WHAT THE EXERCISE ASKS:
Take the data below and copy exactly the lines starting at the one with "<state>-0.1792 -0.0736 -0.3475" and finishing at the one with "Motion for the", both included.
=-=-=-=-=
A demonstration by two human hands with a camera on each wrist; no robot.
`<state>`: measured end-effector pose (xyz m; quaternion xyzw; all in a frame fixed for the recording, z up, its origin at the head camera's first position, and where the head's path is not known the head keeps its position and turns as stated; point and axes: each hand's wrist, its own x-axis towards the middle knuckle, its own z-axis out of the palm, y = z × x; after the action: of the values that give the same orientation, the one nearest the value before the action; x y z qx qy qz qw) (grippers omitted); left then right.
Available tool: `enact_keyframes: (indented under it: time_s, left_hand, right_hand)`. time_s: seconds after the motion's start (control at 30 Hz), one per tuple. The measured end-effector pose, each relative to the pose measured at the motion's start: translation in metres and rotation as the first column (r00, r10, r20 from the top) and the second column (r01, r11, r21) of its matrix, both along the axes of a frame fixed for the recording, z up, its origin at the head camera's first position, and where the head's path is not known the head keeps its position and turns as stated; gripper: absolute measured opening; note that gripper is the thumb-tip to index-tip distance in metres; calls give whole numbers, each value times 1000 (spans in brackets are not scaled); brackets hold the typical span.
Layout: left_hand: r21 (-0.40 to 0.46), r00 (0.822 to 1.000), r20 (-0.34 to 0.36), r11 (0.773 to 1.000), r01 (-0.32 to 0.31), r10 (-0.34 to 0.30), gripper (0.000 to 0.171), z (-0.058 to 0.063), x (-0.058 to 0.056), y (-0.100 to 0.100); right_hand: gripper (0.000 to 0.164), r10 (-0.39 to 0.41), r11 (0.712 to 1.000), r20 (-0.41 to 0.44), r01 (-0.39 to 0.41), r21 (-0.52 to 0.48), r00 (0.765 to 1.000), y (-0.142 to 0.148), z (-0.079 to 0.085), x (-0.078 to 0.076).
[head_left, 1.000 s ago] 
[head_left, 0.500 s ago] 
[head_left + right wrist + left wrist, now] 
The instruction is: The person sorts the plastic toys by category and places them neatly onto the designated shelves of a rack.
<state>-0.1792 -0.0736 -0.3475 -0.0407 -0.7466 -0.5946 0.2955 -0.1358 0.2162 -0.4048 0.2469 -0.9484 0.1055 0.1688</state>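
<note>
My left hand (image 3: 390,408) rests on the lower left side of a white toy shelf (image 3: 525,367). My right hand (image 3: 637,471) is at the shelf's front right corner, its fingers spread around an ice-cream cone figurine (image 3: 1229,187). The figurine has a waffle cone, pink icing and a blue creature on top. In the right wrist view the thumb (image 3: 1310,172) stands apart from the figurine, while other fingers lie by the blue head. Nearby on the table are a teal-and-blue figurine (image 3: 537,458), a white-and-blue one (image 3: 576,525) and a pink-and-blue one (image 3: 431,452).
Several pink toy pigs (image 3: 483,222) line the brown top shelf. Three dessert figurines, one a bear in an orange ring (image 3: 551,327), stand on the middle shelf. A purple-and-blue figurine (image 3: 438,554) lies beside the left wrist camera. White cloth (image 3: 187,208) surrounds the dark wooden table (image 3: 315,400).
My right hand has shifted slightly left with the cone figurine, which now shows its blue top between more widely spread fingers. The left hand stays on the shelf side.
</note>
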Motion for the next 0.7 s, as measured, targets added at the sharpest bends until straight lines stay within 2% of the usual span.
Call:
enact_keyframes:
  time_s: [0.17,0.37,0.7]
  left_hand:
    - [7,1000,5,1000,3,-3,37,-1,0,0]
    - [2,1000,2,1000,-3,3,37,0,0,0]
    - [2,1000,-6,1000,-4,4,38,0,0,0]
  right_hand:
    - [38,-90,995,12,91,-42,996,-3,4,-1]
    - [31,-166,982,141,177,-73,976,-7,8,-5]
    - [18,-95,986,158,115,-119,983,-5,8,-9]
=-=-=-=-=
TASK RESPONSE:
<state>-0.1792 -0.0736 -0.3475 -0.0407 -0.7466 -0.5946 0.2955 -0.1358 0.2162 -0.4048 0.2469 -0.9484 0.1055 0.1688</state>
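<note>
My left hand (image 3: 390,408) rests on the lower left side of a white toy shelf (image 3: 525,367). My right hand (image 3: 637,471) is at the shelf's front right corner, its fingers spread around an ice-cream cone figurine (image 3: 1229,187). The figurine has a waffle cone, pink icing and a blue creature on top. In the right wrist view the thumb (image 3: 1310,172) stands apart from the figurine, while other fingers lie by the blue head. Nearby on the table are a teal-and-blue figurine (image 3: 537,458), a white-and-blue one (image 3: 576,525) and a pink-and-blue one (image 3: 431,452).
Several pink toy pigs (image 3: 483,222) line the brown top shelf. Three dessert figurines, one a bear in an orange ring (image 3: 551,327), stand on the middle shelf. A purple-and-blue figurine (image 3: 438,554) lies beside the left wrist camera. White cloth (image 3: 187,208) surrounds the dark wooden table (image 3: 315,400).
My right hand has shifted slightly left with the cone figurine, which now shows its blue top between more widely spread fingers. The left hand stays on the shelf side.
</note>
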Motion for the next 0.7 s, as measured, targets added at the sharpest bends until straight lines stay within 2% of the usual span.

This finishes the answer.